The problem at corporations like Time Warner, the Coca-Cola Company, Microsoft and "Detroit," is not intellectual laziness, a failure of the imagination, or, God knows, a failure of will.  The problem is that non-incremental change forces the corporation off its game, out of its competence, and away from its deepest understandings of the world.  Adaptation is possible, but a voice of warning sounds in the head of the senior manager: that way lies the destruction of the extraordinary intellectual, strategic, and cultural capitals that make us who we are.  That way lies chaos.

There are lots of ways to rethink the corporation so that it can address the problem of non-incremental change.  There is the challenge taken up by Brown and Eisenhardt, Foster and Kaplan, Hammer and Chompy, Handy, Peters, Prahalad, to name a few.  The corporation is learning new tricks.  The new corporation is being invented fitfully, gradually, and painfully.  But it’s coming. 

Innovator’s innovation 1

What I would like to see, for deeply self interested reasons, is the creation of an observation platform from which we can keep an eye out for the next new things.  In keeping with our Tsunami references, let’s call it a wheelhouse, a conning tower, or a ship’s bridge. 

The trick would be to find 5 or 6 really smart, well educated, well informed, well connected, deeply curious, utterly practical people.  These qualifications create a tiny Venn intersection, but, hey, we only need 5 or 6 people.   

Innovator’s innovation 2

Once potential changes are identified, it is time to see what difference their difference will make.  How will the corporation as it is presently constituted in these particular waters?  This will help us to find, extract and replace the "unknown knowns" in the corporate culture. 

Innovator’s innovation 3

Ok, now we need to build a series of simulated corporations, fit them out, run them in a tub somewhere,  and refit as necessary.  (Will someone please scuttle the naval  metaphor, please!)  We can’t wait till the future is here to start the work of adaptation.  We want to have done the conceptual work for eventualities well before they eventuate.

Ok, out of time.

References

Brown, Shona L. and Kathleen M. Eisenhardt.  1998.  Competing on the Edge: Strategy as Structured Chaos.  Boston: Harvard Business School Press. 

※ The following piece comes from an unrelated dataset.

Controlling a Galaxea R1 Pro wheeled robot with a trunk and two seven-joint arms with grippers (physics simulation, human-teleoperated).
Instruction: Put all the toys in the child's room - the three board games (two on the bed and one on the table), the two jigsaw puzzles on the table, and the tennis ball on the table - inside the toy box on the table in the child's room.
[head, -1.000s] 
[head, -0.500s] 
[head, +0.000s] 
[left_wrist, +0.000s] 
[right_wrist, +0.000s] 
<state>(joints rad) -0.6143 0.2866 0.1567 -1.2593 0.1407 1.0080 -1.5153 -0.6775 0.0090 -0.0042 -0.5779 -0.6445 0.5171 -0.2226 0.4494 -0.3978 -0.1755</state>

Foster, Richard and Sarah Kaplan.  2001.  Creative Destruction.  New York: Currency. 

Hammer, Michael, and James Champy.  1993.  Reengineering the Corporation.  New York: HarperBusiness.

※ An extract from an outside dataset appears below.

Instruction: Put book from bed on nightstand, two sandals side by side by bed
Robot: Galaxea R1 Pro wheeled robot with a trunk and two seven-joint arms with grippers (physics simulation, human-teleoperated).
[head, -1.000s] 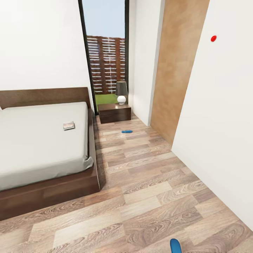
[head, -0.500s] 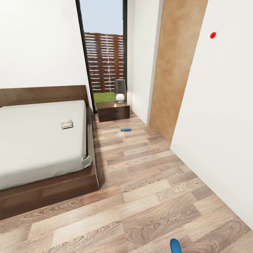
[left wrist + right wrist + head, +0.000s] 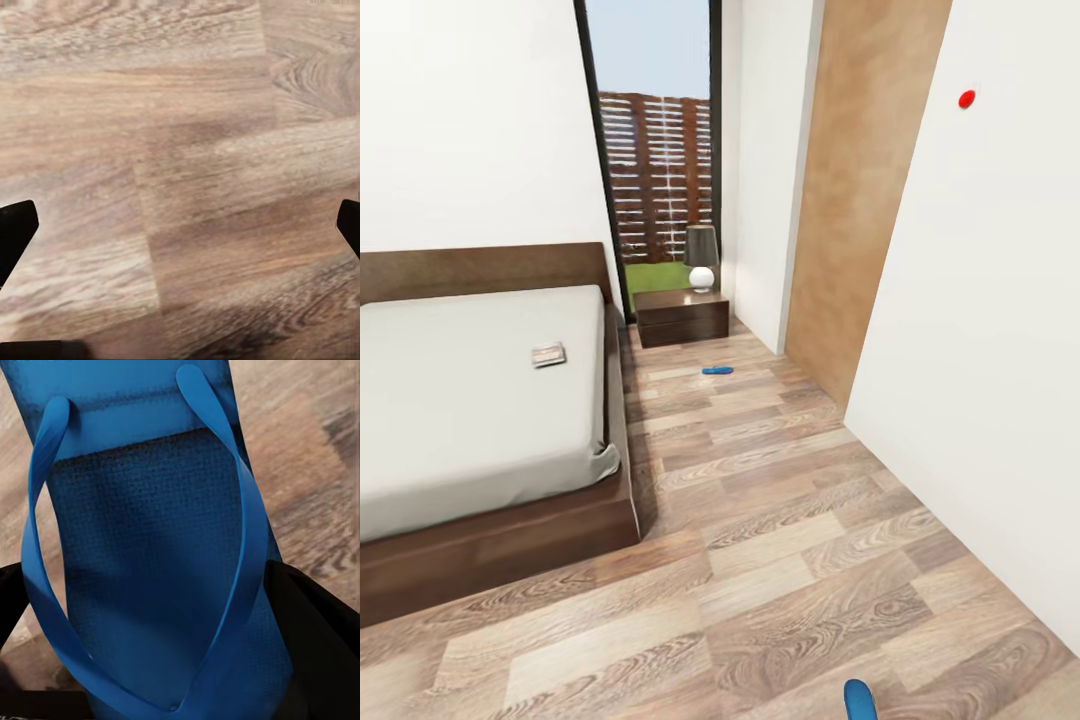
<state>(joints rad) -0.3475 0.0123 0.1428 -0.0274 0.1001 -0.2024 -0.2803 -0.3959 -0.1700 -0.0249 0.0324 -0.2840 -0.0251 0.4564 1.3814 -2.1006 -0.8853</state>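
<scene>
Between the right gripper [image 3: 161,607]'s dark jaws sits one blue sandal [image 3: 150,547], its sole running lengthwise out ahead of them and its thong straps arching over the footbed; the jaws stand against its two long edges, so I judge them clamped on it, carrying it above the wood-plank floor [image 3: 315,457]. The head view catches the tip of this same sandal [image 3: 858,697] at the lower edge of the picture. The left gripper [image 3: 180,225] is spread wide, one fingertip at each side of its view with nothing but bare floor [image 3: 195,150] between them. The relation that matters now is the second sandal [image 3: 717,370]: it lies well ahead of both sets of jaws, flat on the floor, near the nightstand [image 3: 682,317] with its lamp [image 3: 701,258] and off the side of the bed [image 3: 480,400], with its long axis running across the aisle. Since the held sandal has to end up alongside that one, my judgement is that the right arm must bring it forward down the aisle and turn it to match. The book [image 3: 548,354] rests on the grey mattress, far forward and off to the left of the jaws, nearer the free left arm's side.
</scene>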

Handy, Charles. 1990.  The Age of Unreason.  Boston: Harvard Business School Press.

Kim, Chan and Renee Mauborgne.  2005.  Blue Ocean Strategy.  Boston: Harvard Business School Press. 

Peters, Tom. 1987.  Thriving on Chaos: Handbook for Management Revolution.  New York: Knopf. 

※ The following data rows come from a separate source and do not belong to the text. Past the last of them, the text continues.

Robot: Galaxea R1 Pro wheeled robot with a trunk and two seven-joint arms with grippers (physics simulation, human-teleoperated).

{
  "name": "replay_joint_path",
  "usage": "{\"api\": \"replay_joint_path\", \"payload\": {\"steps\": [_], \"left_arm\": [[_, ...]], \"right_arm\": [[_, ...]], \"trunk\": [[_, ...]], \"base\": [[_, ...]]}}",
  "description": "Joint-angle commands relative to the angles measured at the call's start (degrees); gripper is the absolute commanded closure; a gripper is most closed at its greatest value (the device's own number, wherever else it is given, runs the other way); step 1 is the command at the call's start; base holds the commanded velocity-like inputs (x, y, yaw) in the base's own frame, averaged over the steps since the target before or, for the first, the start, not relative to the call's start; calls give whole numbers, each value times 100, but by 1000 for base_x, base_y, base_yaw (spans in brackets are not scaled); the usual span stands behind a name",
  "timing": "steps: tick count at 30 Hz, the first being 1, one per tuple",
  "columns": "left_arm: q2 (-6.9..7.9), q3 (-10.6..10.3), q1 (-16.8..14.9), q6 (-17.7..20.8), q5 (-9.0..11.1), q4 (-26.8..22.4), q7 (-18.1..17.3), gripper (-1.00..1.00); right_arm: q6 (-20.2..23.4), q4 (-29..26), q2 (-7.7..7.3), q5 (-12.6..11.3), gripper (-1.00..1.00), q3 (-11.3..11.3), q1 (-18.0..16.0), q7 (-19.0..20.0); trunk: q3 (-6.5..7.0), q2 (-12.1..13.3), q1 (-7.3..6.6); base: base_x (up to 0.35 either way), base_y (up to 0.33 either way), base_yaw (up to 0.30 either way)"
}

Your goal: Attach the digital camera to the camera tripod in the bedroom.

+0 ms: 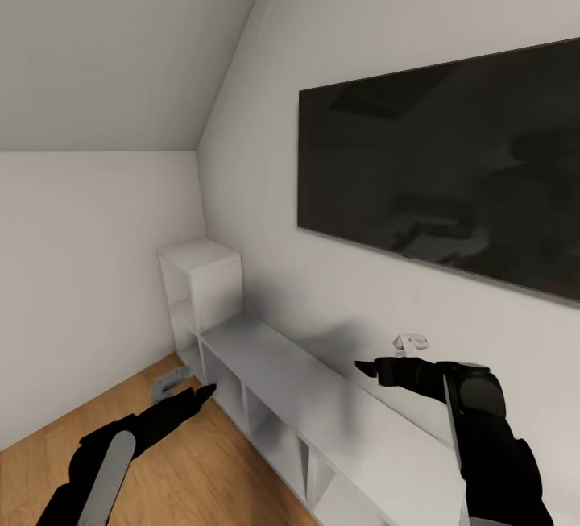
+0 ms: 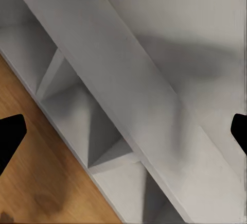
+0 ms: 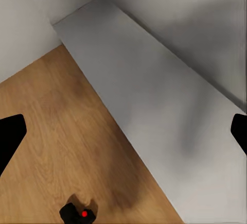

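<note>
Both tools hang with jaws spread wide and empty: the left tool [image 1: 201,391] over the wood floor [image 1: 185,470] beside the low white cube shelving [image 1: 322,397], the right tool [image 1: 364,367] above the shelving's top, under a dark wall screen [image 1: 443,163]. Each wrist view cuts the fingertips [image 3: 10,136] off at the frame edges. Low in the right wrist view, the digital camera [image 3: 78,214] sits on the floor, partly cropped, red dot showing. A small white object [image 1: 411,341] on the wall is hard to make out.
</note>
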Motion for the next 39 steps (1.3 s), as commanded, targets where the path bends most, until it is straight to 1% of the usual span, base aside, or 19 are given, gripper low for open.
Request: {"api": "replay_joint_path", "payload": {"steps": [1,3,7,15,18,19,20,22,23,24,26,27,30,31,34,39], "left_arm": [[-12,4,-30,35,42,5,19,-100],[-28,4,-66,33,50,50,27,-100],[-50,-4,-117,-1,18,305,40,-100],[-78,-25,-129,-20,-13,381,71,-100],[-129,-21,-129,-30,-27,404,97,-100],[-278,-44,-130,-39,-163,443,746,-100],[-327,-74,-130,-40,-192,445,1033,-100],[-387,-143,-130,-41,-207,444,1330,-100],[-502,-310,-130,-41,-222,435,1727,-100],[-540,-376,-130,-43,-226,429,1840,-100],[-600,-518,-130,-46,-232,420,2026,-100],[-644,-663,-130,-47,-229,412,2158,-100],[-685,-843,-130,-49,-214,398,2274,-100],[-703,-924,-130,-49,-209,389,2318,-100],[-718,-995,-130,-50,-202,379,2352,-100],[-723,-1058,-130,-45,-193,353,2361,-100]], "right_arm": [[17,-3,0,54,-100,-35,-7,68],[16,0,-13,54,-100,-70,-7,81],[47,9,-25,66,-100,-126,-7,85],[72,14,-8,71,-100,-137,-9,81],[74,14,4,72,-100,-130,-9,83],[76,15,35,66,-100,-117,-4,85],[76,15,39,65,-100,-113,-3,85],[74,15,43,65,-100,-111,-6,85],[71,15,44,60,-100,-112,-4,85],[70,15,41,59,-100,-112,-4,85],[71,15,36,58,-100,-113,-5,85],[73,18,30,57,-100,-114,-4,85],[75,21,25,56,-100,-114,-4,89],[75,22,23,56,-100,-115,-3,89],[76,23,21,56,-100,-115,-4,91],[69,23,14,59,-100,-115,-3,93]], "trunk": [[-7,-4,0],[-7,-4,0],[-7,-4,0],[-7,-4,0],[-7,-4,0],[-7,-4,0],[-7,-4,0],[-7,-4,0],[-7,-4,0],[-7,-4,0],[-7,-4,0],[-7,-4,0],[-7,-4,0],[-25,-44,22],[-79,-164,88],[-169,-365,198]], "base": [[0,0,0],[0,0,0],[0,0,0],[0,0,0],[0,0,0],[0,0,0],[0,0,0],[0,0,0],[0,0,0],[0,0,0],[0,0,0],[0,0,0],[0,0,0],[0,0,0],[0,0,0],[0,0,0]]}}
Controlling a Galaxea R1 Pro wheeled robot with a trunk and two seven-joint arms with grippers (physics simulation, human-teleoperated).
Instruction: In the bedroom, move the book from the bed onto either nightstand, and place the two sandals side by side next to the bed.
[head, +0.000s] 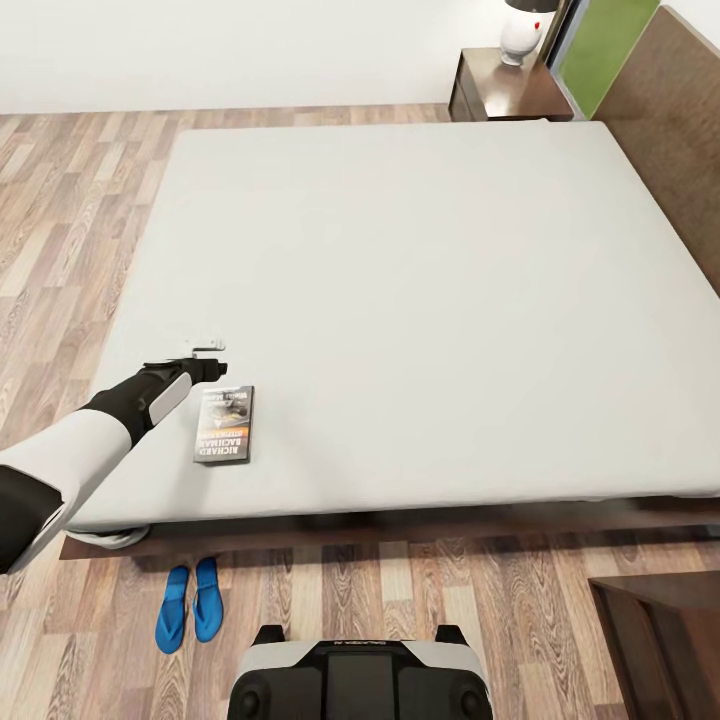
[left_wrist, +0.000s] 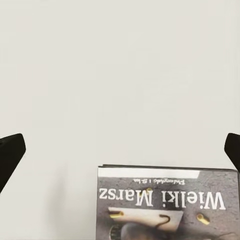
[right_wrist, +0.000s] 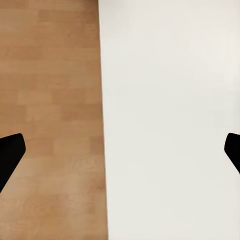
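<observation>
1. Head view: the left pincer (head: 208, 357) hovers over the bed (head: 400, 300), one book (head: 224, 424) lying flat just beside it toward the bed's foot edge. Two sandals (head: 190, 603) lie side by side on the floor (head: 60, 200) past that edge. One nightstand (head: 500, 95) with one lamp (head: 525, 30) stands far off.
2. Left wrist view: dark fingertips (left_wrist: 10, 157) are spread wide, released; the book (left_wrist: 167, 202) lies between them on bare mattress.
3. Right wrist view: the right pincer (right_wrist: 120, 155) is spread, empty, above the mattress edge and floor.

Bedroom: bed (head: 400, 300), nightstand (head: 500, 95), probably lamp (head: 525, 30).
</observation>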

Prahalad, C.K. and Venkat Ramaswamy.  2004.  The Future of Competition.  Boston: Harvard Business School Press.

14 thoughts on “Innovations for the Innovator”

  1. Hi Grant, a couple of thoughts:

    Certainly the age of the “endless” blue ocean is long gone. (And here’s my quick summary of the Blue Ocean book: Look at what other people are doing, and do something different.) Disruptions are coming more quickly. I do think that corporations are not quite as blind to disruptions as you seem to be painting here; I go back to Christensen’s discussion of the implosion of the minicomputer market in the 1980’s. They saw the PC coming, they knew how to make PC’s (the technology was much simpler than the products they already made), but they didn’t know how to sell them in their existing business model and still make a profit. It’s not always about disruptive products (like Snapple to CSD’s), but also disruptive businesses. If one minicomputer company had failed you could put it down to misjudgment and missed opportunities, but to have them all fail simultaneously? There’s something else going on.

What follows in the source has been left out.